US-12619444-B2 - Analyzing and recommending initial workload sizing to be run on a cluster

US12619444B2US 12619444 B2US12619444 B2US 12619444B2US-12619444-B2

Abstract

A computer-implemented method is described that provides an initial workload sizing to be run on a cluster. This includes receiving a configuration file defined to create a container using verified cluster limits. The configuration file is verified and sections of interest containing input values to define a family of a container definition are extracted. The verified configuration file is classified as Good, Bad or Neutral by a trained classification model using the input values.

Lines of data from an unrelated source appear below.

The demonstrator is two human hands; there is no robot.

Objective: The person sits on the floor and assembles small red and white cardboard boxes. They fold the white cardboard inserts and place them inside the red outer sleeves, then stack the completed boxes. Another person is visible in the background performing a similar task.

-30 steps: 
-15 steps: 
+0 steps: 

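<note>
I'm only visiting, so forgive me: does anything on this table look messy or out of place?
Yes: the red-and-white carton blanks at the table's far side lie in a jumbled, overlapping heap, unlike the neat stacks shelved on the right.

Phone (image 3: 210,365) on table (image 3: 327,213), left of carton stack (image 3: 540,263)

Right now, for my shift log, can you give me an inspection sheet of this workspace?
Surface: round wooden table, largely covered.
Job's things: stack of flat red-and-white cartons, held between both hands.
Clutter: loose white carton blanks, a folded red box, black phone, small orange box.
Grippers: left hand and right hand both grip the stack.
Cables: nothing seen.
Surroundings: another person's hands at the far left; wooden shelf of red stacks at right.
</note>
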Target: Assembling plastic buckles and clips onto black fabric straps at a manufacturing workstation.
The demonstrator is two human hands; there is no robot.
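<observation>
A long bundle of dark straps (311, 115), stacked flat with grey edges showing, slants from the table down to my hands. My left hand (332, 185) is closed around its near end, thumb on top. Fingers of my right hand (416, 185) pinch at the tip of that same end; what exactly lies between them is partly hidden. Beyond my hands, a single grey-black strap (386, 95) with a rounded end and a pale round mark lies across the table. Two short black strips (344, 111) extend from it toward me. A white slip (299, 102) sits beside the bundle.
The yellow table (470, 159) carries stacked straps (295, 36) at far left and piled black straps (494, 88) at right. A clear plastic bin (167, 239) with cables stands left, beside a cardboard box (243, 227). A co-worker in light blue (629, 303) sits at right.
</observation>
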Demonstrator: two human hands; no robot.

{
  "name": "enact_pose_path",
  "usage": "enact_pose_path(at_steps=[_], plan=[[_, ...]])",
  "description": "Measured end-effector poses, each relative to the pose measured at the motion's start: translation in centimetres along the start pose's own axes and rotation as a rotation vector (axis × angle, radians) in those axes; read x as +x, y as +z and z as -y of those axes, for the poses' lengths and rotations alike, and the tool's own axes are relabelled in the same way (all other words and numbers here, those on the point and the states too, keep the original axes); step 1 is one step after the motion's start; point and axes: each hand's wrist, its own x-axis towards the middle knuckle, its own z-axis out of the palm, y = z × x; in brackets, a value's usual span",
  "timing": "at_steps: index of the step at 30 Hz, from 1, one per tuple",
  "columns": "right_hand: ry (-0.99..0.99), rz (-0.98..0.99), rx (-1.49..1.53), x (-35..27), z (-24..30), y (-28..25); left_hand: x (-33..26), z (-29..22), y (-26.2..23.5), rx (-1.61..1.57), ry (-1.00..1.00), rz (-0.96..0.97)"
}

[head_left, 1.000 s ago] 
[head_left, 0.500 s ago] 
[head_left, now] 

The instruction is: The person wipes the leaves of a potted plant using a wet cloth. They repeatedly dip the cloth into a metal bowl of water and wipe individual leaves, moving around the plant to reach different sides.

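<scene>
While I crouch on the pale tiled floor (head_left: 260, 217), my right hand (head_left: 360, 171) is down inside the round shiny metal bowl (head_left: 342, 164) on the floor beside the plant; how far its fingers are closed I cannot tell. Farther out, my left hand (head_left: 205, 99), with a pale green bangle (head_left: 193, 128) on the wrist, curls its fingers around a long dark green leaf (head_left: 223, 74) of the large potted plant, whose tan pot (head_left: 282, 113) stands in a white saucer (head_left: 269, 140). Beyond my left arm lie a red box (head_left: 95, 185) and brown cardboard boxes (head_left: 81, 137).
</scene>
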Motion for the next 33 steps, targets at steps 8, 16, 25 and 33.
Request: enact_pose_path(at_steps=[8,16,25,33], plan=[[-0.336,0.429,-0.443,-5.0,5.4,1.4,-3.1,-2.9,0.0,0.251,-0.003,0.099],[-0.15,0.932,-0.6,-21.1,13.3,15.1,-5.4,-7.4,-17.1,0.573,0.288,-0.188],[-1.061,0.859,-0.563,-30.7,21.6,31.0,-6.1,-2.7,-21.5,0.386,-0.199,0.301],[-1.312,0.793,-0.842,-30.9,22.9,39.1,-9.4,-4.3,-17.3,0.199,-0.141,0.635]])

The configuration file is tagged with the classification, and Neutral classifications are tagged as Good with a warning. For a Bad classification, a knowledge database is consulted to identify whether family specification limits exist. If the family limits exist, the configuration file is adjusted using a new set of cluster limits associated with the family specification. If the family limits do not exist, the configuration file is adjusted using a new set of aleatory updates.

Inventors

Cesar Lourenco Botti Filho
Pablo Roberto Millicay Gonzalez
Diego Brito Veiga
Jorge Damiao Barbosa das Chagas

Assignees

INTERNATIONAL BUSINESS MACHINES CORPORATION

Dates

Publication Date: 20260505
Application Date: 20211130

Claims (20)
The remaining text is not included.